Task >>
Every line in the data below that includes "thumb" belongs in the answer, copied as it stands.

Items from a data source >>
*** Begin section ***
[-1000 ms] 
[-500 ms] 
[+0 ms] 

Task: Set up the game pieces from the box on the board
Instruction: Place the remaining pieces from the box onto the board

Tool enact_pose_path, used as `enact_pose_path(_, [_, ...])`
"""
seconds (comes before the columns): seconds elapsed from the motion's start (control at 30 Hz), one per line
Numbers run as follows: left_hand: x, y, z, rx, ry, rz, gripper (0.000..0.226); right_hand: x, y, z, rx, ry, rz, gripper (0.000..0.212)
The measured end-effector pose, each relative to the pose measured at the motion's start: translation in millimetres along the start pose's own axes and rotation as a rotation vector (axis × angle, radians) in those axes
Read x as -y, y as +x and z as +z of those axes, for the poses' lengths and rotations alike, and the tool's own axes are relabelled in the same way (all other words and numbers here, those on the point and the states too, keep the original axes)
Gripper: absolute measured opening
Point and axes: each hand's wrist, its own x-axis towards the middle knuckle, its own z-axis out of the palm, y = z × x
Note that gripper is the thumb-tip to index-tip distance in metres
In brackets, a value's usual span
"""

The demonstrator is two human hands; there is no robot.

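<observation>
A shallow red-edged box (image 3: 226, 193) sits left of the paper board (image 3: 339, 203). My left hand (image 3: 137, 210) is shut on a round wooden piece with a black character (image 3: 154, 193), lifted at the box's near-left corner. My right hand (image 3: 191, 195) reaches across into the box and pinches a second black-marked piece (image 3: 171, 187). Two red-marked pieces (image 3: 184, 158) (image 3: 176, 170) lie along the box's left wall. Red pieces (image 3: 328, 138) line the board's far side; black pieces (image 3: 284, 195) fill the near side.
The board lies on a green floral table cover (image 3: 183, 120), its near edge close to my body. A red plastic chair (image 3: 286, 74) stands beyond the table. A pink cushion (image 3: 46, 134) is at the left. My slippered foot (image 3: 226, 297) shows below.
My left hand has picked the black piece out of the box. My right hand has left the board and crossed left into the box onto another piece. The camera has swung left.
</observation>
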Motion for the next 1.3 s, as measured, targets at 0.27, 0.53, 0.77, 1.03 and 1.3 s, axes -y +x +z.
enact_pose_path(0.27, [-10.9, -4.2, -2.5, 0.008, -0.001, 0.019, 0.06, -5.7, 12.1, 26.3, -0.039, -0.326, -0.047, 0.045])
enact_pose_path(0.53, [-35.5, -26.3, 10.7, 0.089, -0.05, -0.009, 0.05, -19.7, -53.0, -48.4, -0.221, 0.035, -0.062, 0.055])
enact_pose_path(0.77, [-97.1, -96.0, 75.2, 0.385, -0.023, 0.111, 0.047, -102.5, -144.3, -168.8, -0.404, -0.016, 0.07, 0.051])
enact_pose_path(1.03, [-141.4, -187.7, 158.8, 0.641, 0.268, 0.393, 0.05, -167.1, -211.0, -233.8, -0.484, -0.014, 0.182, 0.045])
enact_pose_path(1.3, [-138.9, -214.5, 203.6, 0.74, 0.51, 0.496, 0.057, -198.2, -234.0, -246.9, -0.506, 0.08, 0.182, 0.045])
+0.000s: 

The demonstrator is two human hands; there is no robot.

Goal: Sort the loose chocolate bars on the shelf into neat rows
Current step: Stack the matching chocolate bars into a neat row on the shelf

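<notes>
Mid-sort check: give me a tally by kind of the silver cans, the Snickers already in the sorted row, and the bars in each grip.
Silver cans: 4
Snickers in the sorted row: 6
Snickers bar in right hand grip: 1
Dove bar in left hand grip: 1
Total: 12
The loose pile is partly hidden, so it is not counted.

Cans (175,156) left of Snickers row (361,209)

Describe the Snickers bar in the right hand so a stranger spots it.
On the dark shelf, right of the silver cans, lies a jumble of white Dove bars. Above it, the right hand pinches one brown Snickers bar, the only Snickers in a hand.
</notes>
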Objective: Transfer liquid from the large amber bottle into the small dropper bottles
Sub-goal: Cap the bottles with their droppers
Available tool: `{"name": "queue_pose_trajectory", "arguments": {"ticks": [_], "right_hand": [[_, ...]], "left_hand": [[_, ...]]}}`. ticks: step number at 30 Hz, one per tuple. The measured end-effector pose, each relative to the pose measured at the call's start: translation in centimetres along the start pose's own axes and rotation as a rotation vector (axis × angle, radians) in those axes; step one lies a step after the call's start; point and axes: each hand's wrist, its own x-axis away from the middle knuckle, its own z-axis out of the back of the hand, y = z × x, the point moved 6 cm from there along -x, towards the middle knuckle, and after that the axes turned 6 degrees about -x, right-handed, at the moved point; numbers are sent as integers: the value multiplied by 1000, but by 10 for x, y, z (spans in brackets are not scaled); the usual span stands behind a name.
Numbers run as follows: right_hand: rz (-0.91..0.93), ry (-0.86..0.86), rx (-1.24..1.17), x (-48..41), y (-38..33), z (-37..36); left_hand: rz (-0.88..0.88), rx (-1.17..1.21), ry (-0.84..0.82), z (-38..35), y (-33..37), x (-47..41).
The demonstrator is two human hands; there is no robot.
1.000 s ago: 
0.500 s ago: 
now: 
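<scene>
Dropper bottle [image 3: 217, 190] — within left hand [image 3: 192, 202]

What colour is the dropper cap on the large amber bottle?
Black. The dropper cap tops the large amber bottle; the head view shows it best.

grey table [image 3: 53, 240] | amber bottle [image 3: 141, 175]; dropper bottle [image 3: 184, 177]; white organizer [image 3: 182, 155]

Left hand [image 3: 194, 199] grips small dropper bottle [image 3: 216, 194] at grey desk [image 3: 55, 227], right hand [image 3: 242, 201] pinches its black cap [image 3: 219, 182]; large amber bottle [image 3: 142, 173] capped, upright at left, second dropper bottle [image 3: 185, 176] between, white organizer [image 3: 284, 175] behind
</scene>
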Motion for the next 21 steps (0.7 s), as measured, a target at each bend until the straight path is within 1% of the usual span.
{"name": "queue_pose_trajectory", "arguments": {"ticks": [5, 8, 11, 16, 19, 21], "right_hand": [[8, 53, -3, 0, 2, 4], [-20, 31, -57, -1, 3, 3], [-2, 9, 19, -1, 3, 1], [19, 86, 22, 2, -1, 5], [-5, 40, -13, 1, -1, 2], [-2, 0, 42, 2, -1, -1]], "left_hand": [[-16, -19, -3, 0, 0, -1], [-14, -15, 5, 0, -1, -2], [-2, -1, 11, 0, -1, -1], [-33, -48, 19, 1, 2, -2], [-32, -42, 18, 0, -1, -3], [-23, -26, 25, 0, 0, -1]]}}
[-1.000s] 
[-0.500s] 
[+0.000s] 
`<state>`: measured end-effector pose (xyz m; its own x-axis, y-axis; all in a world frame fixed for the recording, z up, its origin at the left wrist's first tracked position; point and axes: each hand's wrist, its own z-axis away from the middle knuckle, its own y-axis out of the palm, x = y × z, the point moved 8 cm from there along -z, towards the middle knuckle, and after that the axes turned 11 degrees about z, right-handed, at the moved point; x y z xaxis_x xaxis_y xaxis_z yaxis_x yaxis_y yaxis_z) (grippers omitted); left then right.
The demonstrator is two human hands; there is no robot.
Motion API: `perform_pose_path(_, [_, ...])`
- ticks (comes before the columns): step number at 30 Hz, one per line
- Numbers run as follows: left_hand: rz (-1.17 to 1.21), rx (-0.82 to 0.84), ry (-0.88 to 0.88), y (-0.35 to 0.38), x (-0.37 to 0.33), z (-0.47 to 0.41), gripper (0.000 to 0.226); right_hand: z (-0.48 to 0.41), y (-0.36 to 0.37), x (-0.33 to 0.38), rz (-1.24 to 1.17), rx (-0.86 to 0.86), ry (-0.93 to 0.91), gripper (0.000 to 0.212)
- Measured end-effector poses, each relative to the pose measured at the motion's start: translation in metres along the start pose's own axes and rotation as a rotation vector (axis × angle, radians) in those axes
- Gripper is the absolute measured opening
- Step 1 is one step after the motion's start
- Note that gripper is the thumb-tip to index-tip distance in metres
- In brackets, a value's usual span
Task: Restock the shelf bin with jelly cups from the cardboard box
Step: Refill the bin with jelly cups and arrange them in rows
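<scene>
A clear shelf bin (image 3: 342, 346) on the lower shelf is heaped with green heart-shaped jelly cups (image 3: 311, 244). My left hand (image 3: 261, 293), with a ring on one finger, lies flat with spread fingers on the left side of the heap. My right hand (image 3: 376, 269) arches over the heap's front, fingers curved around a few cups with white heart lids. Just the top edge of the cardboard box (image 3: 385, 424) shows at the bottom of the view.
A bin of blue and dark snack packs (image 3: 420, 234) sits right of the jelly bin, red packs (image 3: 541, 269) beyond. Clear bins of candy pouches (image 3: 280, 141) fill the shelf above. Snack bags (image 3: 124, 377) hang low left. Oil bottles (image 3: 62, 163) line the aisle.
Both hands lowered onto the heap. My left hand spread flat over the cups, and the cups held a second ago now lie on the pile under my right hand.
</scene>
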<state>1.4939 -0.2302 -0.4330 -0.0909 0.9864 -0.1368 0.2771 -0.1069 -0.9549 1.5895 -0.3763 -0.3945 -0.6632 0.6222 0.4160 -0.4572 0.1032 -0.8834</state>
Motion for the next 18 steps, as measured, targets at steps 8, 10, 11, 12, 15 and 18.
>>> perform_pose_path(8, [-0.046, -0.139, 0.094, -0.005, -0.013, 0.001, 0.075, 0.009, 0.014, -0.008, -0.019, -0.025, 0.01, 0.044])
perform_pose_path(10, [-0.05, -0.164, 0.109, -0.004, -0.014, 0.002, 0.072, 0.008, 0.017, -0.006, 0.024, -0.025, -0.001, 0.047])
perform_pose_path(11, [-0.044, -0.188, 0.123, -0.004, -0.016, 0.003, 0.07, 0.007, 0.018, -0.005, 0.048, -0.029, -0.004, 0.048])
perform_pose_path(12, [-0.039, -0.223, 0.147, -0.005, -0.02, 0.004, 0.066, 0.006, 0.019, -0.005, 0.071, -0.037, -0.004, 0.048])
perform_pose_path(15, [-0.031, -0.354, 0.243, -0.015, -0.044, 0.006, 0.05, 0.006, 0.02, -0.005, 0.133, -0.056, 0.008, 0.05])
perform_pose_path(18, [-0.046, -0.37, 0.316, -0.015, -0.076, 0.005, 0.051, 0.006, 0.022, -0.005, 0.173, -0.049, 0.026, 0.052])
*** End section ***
Result of the exercise >>
Note that gripper is the thumb-tip to index-tip distance in metres
- Note that gripper is the thumb-tip to index-tip distance in metres

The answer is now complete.